This colourful dish can be eaten hot or cold, making it great as a Sunday meal prep and lunch box option. It’s low fat, high fibre and packed with vitamins and minerals. I’ve used warm caribbean flavours to spice up this dish; don’t be afraid to adjust the seasoning and dressing to make it your own!

nutritional info
Butternut Squash
A one-cup (205-gram) serving of cooked butternut squash provides more than 450% of the Reference Daily Intake (RDI) for vitamin A and over 50% of the RDI for vitamin C (1).
Vitamin A is essential for regulating cell growth, eye health, bone health, immune function and foetal growth in pregnancy (2). Both vitamins A and C work as antioxidants in your body, protecting your cells from damage caused by unstable molecules called free radicals.
Quinoa
Over the years, quinoa has been labelled as a super food for its high-nutrient properties.
- It is relatively high in fibre (2.8g per 100g), which supports regular bowel movements.

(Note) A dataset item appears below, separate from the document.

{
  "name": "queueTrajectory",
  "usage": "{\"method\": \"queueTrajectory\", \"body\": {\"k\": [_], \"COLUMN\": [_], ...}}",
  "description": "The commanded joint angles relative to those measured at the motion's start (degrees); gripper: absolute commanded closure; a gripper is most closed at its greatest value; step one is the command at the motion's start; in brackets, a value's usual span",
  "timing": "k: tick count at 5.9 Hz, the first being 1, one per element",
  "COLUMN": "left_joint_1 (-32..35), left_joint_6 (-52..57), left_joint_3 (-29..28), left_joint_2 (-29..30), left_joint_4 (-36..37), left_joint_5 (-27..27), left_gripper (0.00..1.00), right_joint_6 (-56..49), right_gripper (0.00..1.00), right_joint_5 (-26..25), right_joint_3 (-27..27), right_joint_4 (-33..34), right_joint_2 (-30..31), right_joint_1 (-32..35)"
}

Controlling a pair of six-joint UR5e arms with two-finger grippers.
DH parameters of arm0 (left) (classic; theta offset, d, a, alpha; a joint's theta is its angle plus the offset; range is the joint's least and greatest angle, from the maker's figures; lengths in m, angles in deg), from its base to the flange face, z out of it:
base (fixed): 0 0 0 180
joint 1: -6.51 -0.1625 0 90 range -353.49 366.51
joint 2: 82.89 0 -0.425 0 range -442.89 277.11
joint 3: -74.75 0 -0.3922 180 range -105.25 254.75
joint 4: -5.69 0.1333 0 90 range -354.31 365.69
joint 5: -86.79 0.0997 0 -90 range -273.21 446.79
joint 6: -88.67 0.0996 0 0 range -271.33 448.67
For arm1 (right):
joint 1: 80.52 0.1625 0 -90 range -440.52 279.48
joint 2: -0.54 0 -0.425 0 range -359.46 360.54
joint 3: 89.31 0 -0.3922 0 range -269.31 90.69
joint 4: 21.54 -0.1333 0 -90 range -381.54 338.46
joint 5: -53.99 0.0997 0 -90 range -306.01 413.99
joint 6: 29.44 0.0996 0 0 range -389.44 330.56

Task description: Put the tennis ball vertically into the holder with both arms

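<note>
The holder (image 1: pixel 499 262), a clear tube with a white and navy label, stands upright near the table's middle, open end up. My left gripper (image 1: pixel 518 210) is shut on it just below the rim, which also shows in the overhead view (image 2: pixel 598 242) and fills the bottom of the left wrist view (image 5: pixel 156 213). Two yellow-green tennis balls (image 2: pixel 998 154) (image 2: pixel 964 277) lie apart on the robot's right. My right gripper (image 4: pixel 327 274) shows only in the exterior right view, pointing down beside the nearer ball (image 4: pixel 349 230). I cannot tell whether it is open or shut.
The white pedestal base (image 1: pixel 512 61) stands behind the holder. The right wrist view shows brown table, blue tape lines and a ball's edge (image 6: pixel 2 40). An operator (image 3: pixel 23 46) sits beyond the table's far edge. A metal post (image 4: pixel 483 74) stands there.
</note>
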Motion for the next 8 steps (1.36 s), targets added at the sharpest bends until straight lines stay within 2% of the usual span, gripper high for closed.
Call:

- It is a complete protein source, which means that it provides all nine essential amino acids.
- It has a relatively low glycemic index (GI) score of 53, which means that it should not cause a rapid spike in blood sugar (3).
- It’s a good source of antioxidants and minerals, providing more magnesium, iron, fibre, and zinc than many common grains (4)

- Prep time: 10 minutes
- Cook time: 35 minutes
- Total time: 45 minutes
- Serves 2 – 3
Ingredients
For the butternut squash
- 1/2 medium butternut squash (peeled, seeds removed, and cubed)
- 2 TBSP extra-virgin olive oil
- 1tsp Garlic granules
- 1tsp jerk seasoning
- 1 handful of fresh thyme
- Freshly ground black pepper
For the salad
- 120g quinoa (roughly 280g cooked)
- 1 can of black beans (drained & rinsed)
- 2 spring onions (chopped)
- 1/2 red onion (diced)
- 1/2 scotch bonnet (finely chopped)
- 1/2 red pepper (diced)
- 1/2 yellow pepper (diced)
Dressing
- 100ml (~ ½ cup) extra-virgin olive oil
- 3 tablespoons white wine vinegar
- 1 tablespoon honey
- Juice of 1/4 lemon
- ¼ teaspoon fine sea salt, to taste
- Freshly ground black pepper, to taste
Method
- Pre-heat the oven to 200°C (gas mark 6).
- In a large bowl, toss the squash with the oil, garlic granules, jerk seasoning, thyme and black pepper.
- Spread out on a prepared baking tray and roast until fork tender (about 35 minutes).
- While the squash is cooking, cook the quinoa according to packet instructions and chop all of the salad ingredients.
- Place the quinoa and salad ingredients into a bowl and toss together. Add the butternut squash once it’s ready.
- In a separate dish, whisk together the dressing ingredients then drizzle over the salad to taste.